* _WORK ORDER_: One figure is the whole answer: the number of lines below that contain the word "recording".

[Data items]
───
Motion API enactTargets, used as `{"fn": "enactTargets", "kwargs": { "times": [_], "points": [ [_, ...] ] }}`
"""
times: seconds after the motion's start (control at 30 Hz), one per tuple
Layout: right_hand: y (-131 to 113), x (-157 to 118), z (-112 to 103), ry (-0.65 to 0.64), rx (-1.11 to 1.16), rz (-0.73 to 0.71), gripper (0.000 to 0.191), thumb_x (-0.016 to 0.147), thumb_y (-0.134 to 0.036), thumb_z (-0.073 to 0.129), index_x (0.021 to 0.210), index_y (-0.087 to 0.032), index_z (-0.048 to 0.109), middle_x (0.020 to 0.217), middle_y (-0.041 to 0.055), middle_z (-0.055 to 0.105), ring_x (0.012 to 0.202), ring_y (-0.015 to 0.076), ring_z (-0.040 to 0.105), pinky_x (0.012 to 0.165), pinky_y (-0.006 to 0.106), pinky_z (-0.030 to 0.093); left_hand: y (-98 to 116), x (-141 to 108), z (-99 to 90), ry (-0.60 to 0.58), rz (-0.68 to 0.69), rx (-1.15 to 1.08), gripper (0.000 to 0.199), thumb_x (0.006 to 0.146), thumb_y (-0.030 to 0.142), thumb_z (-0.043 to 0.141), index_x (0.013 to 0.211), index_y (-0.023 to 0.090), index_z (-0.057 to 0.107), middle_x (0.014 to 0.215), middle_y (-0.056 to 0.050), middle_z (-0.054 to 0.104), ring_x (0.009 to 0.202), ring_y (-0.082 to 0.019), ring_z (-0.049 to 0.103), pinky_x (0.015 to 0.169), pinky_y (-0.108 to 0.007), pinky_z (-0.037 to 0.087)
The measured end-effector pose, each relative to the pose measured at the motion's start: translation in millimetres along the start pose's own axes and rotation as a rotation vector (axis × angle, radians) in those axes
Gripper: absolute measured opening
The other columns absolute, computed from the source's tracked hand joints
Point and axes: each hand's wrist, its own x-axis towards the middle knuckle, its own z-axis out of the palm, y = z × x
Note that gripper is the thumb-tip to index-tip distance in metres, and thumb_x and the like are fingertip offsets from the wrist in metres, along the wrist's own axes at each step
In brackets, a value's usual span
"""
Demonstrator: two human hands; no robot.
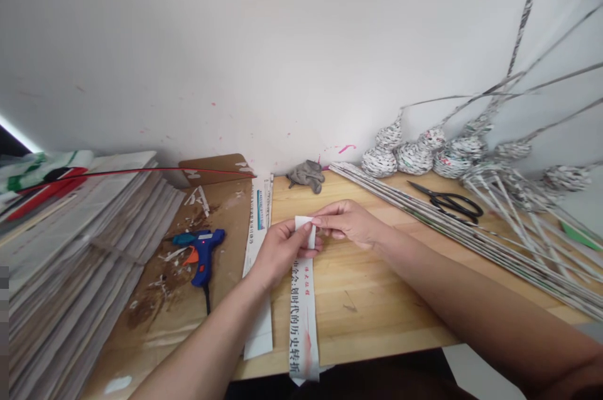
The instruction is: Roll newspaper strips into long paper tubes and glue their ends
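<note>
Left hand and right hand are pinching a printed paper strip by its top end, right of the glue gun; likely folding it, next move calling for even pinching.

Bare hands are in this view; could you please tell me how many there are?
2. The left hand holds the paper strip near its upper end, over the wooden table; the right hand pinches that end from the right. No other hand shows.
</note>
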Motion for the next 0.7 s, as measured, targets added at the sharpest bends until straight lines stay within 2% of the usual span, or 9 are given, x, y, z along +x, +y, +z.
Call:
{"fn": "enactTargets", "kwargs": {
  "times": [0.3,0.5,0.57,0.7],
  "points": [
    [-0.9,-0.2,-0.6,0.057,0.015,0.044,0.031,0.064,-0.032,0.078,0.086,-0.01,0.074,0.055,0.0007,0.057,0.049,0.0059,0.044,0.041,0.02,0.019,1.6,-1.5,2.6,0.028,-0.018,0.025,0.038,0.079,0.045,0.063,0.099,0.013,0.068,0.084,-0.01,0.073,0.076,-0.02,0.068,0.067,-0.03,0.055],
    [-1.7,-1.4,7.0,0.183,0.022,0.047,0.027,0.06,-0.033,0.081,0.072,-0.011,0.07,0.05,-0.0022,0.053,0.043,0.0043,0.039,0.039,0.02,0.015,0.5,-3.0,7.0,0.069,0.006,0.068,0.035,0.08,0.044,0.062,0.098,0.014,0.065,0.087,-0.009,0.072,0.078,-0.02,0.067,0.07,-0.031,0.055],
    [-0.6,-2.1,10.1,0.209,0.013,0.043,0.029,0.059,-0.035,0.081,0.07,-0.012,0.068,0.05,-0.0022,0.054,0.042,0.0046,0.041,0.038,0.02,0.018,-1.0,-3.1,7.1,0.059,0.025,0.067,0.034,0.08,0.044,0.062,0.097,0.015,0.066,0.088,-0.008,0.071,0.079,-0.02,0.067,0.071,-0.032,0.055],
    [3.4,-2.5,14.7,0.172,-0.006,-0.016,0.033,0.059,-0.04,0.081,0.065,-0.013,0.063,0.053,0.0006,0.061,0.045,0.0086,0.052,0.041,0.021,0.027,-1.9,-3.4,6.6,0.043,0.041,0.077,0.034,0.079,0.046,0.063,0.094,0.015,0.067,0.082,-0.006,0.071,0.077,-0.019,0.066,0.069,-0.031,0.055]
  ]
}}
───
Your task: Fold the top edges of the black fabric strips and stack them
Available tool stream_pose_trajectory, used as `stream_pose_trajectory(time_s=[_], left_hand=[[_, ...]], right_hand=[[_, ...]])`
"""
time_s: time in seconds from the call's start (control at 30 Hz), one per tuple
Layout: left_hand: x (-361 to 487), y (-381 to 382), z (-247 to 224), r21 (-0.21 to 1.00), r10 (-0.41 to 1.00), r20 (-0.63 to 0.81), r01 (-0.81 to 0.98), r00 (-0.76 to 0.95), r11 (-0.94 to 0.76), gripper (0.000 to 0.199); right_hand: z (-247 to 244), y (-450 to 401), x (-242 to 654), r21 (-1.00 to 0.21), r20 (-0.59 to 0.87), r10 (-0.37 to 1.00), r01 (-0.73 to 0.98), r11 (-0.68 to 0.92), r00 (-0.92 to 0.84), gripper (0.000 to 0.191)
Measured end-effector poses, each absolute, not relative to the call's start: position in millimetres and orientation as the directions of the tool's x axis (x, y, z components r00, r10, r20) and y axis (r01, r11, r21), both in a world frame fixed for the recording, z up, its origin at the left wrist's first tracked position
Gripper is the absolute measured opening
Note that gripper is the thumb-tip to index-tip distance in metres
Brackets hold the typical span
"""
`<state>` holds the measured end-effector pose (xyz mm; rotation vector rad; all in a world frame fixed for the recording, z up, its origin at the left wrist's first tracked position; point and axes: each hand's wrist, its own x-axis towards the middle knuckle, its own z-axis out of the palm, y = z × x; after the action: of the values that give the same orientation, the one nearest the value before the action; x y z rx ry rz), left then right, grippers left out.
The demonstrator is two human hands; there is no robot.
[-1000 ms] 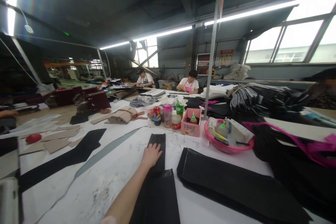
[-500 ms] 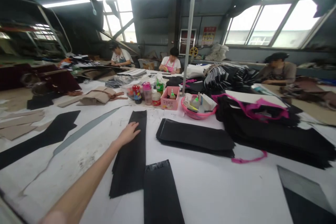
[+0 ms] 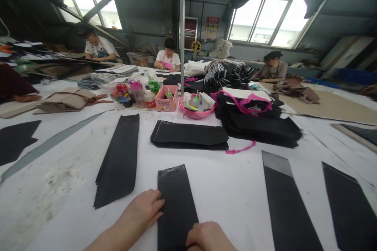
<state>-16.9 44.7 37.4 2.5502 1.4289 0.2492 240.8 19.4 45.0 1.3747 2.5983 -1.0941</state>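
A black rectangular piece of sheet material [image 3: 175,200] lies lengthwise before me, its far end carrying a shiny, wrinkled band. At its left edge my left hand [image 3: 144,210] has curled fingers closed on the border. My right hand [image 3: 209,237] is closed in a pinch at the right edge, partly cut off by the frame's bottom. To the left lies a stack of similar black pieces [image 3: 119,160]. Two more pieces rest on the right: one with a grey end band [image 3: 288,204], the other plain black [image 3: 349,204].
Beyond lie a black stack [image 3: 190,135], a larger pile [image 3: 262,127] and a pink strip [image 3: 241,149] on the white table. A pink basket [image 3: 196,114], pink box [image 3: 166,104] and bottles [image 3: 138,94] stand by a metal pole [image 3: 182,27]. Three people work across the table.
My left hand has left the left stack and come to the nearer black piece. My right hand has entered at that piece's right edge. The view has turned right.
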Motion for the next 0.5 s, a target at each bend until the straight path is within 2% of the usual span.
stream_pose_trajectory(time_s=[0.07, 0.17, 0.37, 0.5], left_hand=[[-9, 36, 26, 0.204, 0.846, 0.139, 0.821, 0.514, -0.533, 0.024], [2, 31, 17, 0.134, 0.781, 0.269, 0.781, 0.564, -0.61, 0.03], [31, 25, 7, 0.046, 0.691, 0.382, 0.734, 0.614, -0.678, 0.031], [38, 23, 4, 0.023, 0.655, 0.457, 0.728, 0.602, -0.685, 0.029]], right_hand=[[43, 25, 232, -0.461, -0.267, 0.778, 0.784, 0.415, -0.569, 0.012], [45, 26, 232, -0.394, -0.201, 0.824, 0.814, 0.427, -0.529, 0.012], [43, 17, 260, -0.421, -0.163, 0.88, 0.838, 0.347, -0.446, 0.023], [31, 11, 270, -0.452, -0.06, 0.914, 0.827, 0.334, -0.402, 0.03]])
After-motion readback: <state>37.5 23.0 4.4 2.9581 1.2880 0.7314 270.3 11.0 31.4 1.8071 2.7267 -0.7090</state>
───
* _COMPLETED EXERCISE_: 2